Осенью 1941 года я вступил добровольцем в Королевский воздушный флот Канады, чтобы попасть в Англию и присоединиться к эскадрилье „Орел“, состоявшей из добровольцев-американцев. Как и в эскадрилье Бена в Испании, здесь собрались отчаянные ребята. Многие вскоре стали знаменитыми асами-истребителями. Самое смешное то, что кое-кого из них уволили из авиации США за неспособность летать.

Папа пытался возражать, говоря, что Америка скоро тоже вступит в войну, так что нет смысла ехать куда-то искать неприятностей на свою голову. С мамой было еще хуже: она боялась, что потеряет и второго своего сына. Но в конце концов они оба сдались. Папа признался, что гордится мной, а мама только твердила: „Ты все-таки там поосторожнее. Не рвись в герои“.

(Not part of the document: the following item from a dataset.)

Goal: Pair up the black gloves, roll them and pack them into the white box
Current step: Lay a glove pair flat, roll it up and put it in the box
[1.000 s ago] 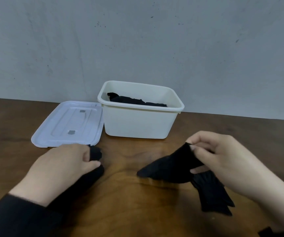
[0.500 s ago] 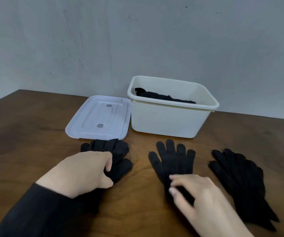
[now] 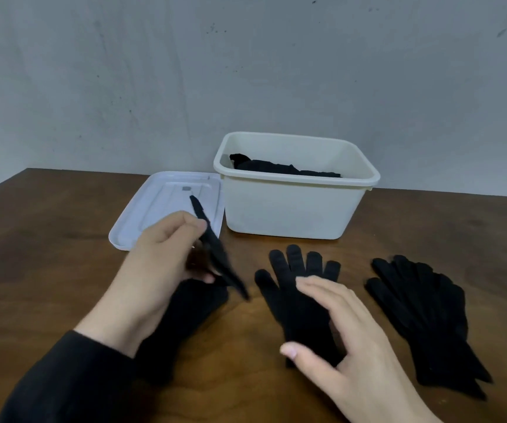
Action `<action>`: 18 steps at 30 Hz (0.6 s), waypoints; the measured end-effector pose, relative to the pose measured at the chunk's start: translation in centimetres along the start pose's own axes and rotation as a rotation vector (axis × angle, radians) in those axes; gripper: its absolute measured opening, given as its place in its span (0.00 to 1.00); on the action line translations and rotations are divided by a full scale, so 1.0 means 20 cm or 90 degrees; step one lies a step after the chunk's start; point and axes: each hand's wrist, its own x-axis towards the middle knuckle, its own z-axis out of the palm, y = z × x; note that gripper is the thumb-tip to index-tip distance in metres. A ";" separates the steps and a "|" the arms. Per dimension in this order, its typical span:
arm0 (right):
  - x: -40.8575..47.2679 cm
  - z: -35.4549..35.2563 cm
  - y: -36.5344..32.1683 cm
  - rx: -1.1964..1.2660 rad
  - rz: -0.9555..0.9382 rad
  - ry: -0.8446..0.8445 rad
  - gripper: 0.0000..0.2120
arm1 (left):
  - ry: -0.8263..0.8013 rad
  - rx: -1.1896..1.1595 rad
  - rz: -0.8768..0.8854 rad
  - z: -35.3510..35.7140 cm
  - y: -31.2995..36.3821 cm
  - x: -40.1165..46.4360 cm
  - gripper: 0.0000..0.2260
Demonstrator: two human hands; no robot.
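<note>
On table: white box [image 3: 291, 209] | left hand [image 3: 160, 264] grip pinching lifted glove [image 3: 215, 254] | right hand [image 3: 346, 337] grip released

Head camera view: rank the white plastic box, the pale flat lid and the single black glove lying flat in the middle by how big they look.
1. White plastic box
2. Pale flat lid and single black glove: unsure, since the left hand hides part of the lid and the glove lies nearer.

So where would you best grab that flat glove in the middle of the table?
Probably at the cuff end, from the near side. The middle glove lies flat, fingertips toward the white box, cuff toward the person. The right hand hovers open over that end, so a pinch there looks easiest.
</note>
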 end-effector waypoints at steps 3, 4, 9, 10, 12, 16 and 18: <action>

Мне было сильно не по себе, когда я в последний раз расцеловал их и сел в поезд, уходивший в Торонто. А через несколько месяцев после того, как я начал учиться летать на истребителе „спитфайр“, японцы напали на Пёрл-Харбор».

5

«О Господи! Я умер! Точно — умер! Господи! Я ничего не вижу! Я не могу двинуться! И в голове — какой-то туман…»

— Помогите! — закричал Эйб что было сил.

Из темноты послышался женский голос:

— Лейтенант Кейди, вы меня слышите?

— Помогите! — снова закричал он. — Где я? Что со мной?